1-SFIX is Acquired-High-quality consumer internet companies with proprietary data, a strong brand, direct consumer relationships, and +$1B in sales are scarce assets that are often bought by larger companies that are structurally incapable of developing these assets internally. SFIX is a logical acquisition target for Walmart, Zara, H&M, LVMH, Amazon, Target, TJ Maxx, and several other large companies that are seeing their apparel businesses move online. Amazon would be most powerful because the combination of SFIX's brand, personal data, and +3000 stylists, combined with Amazon's buying power, Prime subscriber base, logistics, growing private label assortment, and global scale, would be a strong combination. Apparel and accessories are a gigantic and important category for retailers because they are staples that can drive traffic across broad ages and demographics with seasonal turnover that creates a new reason to come to the store.


2-SFIX Consolidates smaller direct-to-consumer online apparel businesses-With a clean balance sheet, good cash flow, and a public equity as a currency, SFIX is well-positioned to acquire smaller online apparel businesses, eliminate duplicative costs, and leverage its scale and the combined data set to build more value in the consolidated entity. There are several sub-scale, unprofitable online direct to consumer apparel businesses with strong brands and loyal customer bases. As a pure-play public company with $1B in sales, SFIX could offer the founders and VCs in these smaller-private businesses an efficient way to monetize their investment, while retaining the upside that could come from the growth of a larger consolidated company. SFIX is at the perfect size in both sales, and market capitalization, where a disciplined consolidation strategy can build tremendous value as a public company. 


The plus-size women's apparel market in the United States is a particularly attractive area for SFIX to consolidate. Physical retailers are structurally ill-suited to serve the plus-size market becuase the in-store experience is not pleasant for the customer, the product assortments are deficieint, and most branded apparel companies are not truly committed to the category. This market should be better served online. The women's plus-size market in the United States is a 100 million-women population. The market is huge and underserved---In 2016, it was estimated that 67% of U.S. women qualify as plus-size, but only 18% of clothing sold was plus-size. This is a market that is primed for innovation in product, experience and service.
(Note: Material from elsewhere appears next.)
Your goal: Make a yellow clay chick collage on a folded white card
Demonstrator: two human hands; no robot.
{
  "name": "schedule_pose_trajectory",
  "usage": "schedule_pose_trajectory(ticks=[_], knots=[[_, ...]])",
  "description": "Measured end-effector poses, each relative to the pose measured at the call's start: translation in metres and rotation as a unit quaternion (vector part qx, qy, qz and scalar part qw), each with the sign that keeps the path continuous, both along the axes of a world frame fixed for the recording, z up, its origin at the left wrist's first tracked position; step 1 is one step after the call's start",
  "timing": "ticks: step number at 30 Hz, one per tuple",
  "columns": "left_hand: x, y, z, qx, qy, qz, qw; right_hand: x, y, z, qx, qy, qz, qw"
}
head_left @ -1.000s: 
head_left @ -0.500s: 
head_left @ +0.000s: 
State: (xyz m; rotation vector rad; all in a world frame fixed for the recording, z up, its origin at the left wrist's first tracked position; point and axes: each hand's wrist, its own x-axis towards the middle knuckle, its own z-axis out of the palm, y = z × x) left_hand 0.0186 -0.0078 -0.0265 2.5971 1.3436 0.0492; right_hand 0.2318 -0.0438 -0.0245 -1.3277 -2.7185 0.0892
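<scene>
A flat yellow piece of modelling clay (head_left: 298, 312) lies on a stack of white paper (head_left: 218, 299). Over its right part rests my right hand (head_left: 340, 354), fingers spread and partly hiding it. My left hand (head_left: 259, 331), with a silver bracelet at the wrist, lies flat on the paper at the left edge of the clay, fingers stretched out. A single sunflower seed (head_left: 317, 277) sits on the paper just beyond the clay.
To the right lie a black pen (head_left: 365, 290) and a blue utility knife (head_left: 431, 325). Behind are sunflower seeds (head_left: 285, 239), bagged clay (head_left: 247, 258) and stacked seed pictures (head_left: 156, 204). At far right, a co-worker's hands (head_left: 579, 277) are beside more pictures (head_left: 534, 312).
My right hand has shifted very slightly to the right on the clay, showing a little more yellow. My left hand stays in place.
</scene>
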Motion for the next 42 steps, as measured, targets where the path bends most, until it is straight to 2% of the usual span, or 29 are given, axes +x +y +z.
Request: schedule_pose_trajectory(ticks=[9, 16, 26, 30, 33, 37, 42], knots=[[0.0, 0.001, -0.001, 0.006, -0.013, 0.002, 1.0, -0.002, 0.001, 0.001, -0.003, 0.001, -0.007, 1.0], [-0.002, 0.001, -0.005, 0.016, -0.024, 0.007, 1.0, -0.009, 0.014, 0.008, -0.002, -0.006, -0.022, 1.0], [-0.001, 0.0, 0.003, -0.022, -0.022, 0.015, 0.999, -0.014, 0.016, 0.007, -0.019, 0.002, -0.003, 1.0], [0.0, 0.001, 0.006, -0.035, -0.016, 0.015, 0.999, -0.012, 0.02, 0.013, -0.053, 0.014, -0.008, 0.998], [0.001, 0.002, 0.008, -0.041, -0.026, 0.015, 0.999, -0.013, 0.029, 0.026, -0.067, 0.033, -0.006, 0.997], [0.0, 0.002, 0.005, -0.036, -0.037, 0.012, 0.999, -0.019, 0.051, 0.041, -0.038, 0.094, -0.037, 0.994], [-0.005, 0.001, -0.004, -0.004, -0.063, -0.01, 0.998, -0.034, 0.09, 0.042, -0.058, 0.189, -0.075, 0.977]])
There are some seemingly strong online specialty plus-size companies in the U.S., such as Gwynnie B and Dia, that SFIX could potentially consolidate in order to build a dominant position in the online plus-size women's market, which would be a highly defensible market position, would lead to a structurally higher valuation multiple, and would make the business desirable, maybe essential, to large strategic acquirors. When Stitch Fix launched its plus-size offering in Feb. 2017, there was a waiting list of 75,000. 
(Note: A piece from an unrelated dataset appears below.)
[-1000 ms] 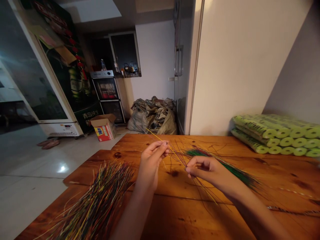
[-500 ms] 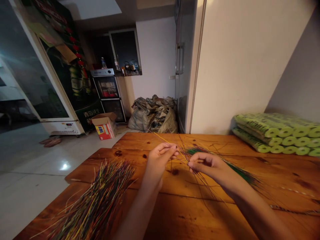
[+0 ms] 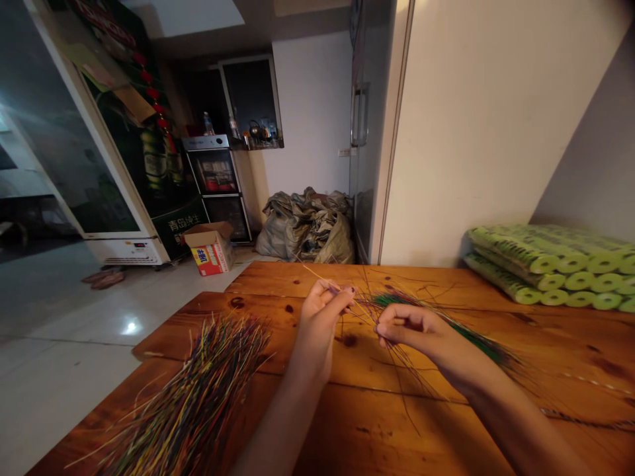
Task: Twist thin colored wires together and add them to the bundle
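My left hand (image 3: 320, 320) pinches a thin yellow strand (image 3: 317, 273) between thumb and fingertips, just above the wooden table (image 3: 357, 423). My right hand (image 3: 417, 330) is closed on a small bunch of thin strands (image 3: 397, 370) that fan out under it toward me. The two hands are a few centimetres apart. Behind my right hand lies a bundle of green strands (image 3: 466, 334). A big heap of mixed coloured strands (image 3: 193, 403) lies at the table's near left.
Stacked lime-green rolls (image 3: 560, 268) sit at the table's far right against the wall. Beyond the table are grey sacks (image 3: 307, 228), a cardboard box (image 3: 211, 248) on the tiled floor, a glass-door cooler (image 3: 104, 172) and a small cabinet (image 3: 218, 185).
My left hand has moved right, closer to my right hand, with the yellow strand. The camera view has shifted slightly.
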Demonstrator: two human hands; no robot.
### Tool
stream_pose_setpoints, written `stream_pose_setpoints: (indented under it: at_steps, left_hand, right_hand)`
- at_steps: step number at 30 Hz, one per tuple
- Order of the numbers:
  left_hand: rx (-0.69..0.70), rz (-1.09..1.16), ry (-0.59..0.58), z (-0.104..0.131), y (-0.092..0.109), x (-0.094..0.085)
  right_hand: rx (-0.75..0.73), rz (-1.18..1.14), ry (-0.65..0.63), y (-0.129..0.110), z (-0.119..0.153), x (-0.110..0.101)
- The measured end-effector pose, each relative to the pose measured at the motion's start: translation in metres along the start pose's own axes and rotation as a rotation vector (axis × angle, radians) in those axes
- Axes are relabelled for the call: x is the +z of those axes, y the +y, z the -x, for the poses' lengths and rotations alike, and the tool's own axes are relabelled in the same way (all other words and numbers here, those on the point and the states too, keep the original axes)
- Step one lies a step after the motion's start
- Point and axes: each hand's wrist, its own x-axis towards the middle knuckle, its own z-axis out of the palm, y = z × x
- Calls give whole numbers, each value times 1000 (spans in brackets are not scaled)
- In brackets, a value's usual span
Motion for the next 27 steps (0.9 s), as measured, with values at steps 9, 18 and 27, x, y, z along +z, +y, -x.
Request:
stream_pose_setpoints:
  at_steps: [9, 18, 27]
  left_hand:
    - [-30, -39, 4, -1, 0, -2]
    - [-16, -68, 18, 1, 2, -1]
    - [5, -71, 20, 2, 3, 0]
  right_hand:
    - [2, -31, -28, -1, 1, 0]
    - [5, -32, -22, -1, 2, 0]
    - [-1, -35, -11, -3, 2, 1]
3-International Expansion-SFIX has no international revenue today. The business model should scale internationally because it can leverage its data and capitalize on the consumer awareness of its brand as the market leader in online personal styling. Many of the same fundamental demand drivers for the service in the United States should also exist abroad. As with many consumer internet companies, the international market could represent a larger market opportunity than the United States. 


4-Proprietary Clothing brands-SFIX is going to be well-positioned to develop its own private label clothing brands because the data should reveal gaps in the market for new styles, fits, fabrics and colors. The existing direct relationship with customers will lower customer acquisition costs and provide an efficient distribution channel for launching new proprietary products. Private label clothing is higher margin, and can differentiate the business.















I do not hold a position with the issuer such as employment, directorship, or consultancy.
I and/or others I advise hold a material investment in the issuer's securities.